▸ **DATA SHOWN**
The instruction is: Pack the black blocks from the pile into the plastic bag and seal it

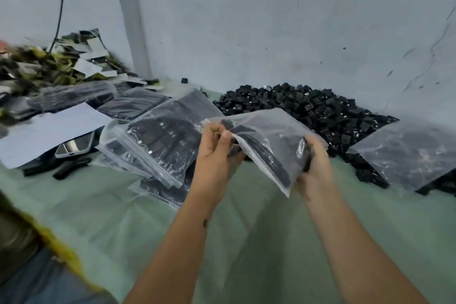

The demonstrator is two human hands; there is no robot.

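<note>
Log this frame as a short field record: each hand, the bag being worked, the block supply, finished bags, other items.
left hand: pinches the bag's upper left edge
right hand: grips the bag's right end
plastic bag: held above the green cloth, black blocks inside
pile of black blocks: behind the bag, against the wall
filled bags: stacked at left
phone: beside a white sheet

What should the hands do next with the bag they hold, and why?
Probably run the left hand along the bag's top edge to press it closed. The bag already holds black blocks, the left hand's fingers pinch its upper corner, and the right hand grips the far side, steadying it.
</note>
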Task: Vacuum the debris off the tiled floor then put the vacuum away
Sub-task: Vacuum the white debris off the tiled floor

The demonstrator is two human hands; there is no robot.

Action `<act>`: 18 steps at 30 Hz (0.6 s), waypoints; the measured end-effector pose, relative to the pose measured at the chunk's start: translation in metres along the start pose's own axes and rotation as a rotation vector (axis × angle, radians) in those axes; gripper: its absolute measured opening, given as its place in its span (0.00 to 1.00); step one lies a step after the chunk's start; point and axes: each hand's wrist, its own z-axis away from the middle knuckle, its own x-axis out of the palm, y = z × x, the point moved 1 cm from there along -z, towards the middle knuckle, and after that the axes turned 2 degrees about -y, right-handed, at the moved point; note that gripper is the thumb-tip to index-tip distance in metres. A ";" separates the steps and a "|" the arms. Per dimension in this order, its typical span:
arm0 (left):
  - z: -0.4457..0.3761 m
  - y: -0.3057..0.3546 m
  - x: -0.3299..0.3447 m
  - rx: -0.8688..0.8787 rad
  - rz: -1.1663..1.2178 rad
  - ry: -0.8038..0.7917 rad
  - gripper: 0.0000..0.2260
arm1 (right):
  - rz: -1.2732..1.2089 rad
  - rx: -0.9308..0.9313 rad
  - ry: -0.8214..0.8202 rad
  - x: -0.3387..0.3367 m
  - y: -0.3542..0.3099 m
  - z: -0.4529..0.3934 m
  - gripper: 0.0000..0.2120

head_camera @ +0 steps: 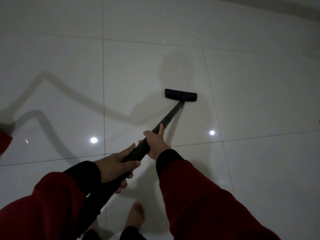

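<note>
Both hands grip my vacuum wand, left hand low, right hand higher. Its head sits on the floor near white debris.

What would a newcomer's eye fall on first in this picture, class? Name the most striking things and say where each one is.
The black vacuum wand runs diagonally up from both hands, left hand lower and right hand higher, to the flat floor head resting on the glossy white tiles at centre. Beyond the head, small pale scraps of debris are scattered. A bare foot shows at the bottom.
</note>
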 end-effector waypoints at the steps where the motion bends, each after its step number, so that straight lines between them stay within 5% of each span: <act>1: 0.000 0.001 -0.005 0.004 -0.007 0.005 0.30 | 0.011 -0.001 -0.002 0.006 -0.001 -0.002 0.39; 18: -0.033 0.117 -0.147 0.047 -0.010 0.018 0.33 | 0.051 -0.024 -0.019 0.150 -0.110 -0.068 0.38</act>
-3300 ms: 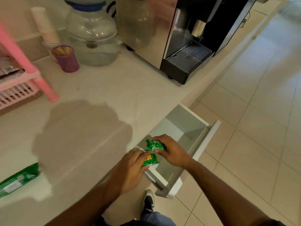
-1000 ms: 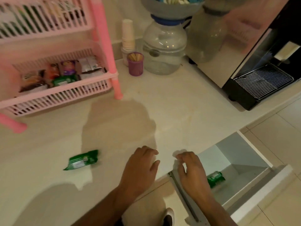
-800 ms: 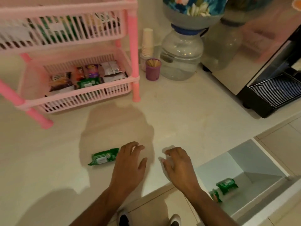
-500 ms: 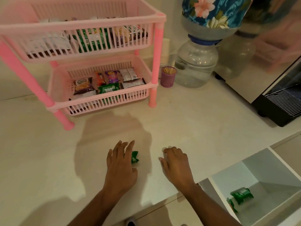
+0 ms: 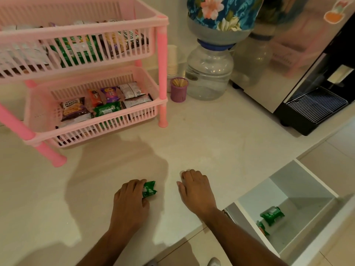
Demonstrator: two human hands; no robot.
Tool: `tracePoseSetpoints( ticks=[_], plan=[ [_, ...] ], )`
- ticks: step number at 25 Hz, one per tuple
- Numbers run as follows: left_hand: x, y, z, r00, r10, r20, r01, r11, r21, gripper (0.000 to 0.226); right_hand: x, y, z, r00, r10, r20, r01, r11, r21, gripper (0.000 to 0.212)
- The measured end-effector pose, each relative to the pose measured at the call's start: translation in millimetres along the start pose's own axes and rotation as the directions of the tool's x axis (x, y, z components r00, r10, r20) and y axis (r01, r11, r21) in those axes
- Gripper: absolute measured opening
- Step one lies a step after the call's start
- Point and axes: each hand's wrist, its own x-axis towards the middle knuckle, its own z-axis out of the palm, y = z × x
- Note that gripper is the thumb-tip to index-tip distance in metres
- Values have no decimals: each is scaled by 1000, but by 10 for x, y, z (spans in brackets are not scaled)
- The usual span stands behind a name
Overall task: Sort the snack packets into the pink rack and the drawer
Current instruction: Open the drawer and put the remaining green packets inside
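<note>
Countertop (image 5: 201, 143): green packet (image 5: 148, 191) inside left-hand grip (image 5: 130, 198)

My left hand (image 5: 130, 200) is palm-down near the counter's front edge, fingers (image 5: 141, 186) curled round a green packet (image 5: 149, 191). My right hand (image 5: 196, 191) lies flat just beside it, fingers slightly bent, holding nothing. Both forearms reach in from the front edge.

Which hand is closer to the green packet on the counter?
Left. The left hand is closed over the green packet. The right hand rests flat on the counter, apart from the packet, to its right.
</note>
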Motion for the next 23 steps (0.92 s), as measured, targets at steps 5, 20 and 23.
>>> tracePoseSetpoints(
  ticks=[5, 20, 23],
  plan=[
    [3, 226, 58, 999, 33, -10, -34, 999, -23, 54, -8, 47, -8, 1000, -11, 8, 10, 997, 75, 27],
    [-18, 2020, 758, 800, 598, 49, -526, 738, -422, 56, -1060, 1688, -626, 930, 336, -147, -339, 941, 5, 28],
    [-40, 2473, 875, 749, 654, 110, -548, 704, -451, 54, -1391, 2039, -748, 764, 596, -247, -598, 798, 77, 31]
  ],
)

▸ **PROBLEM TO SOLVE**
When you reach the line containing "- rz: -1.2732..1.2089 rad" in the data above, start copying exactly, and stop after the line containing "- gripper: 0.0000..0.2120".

▸ **ANSWER FOR THE TASK**
  - rz: -1.2732..1.2089 rad
  - rx: -0.9308..0.9313 rad
  - ry: -0.8214..0.8202 rad
  - x: -0.3387..0.3367 m
  - y: -0.3542..0.3099 m
  - z: -0.4529..0.3934 m
  - gripper: 0.0000..0.2120

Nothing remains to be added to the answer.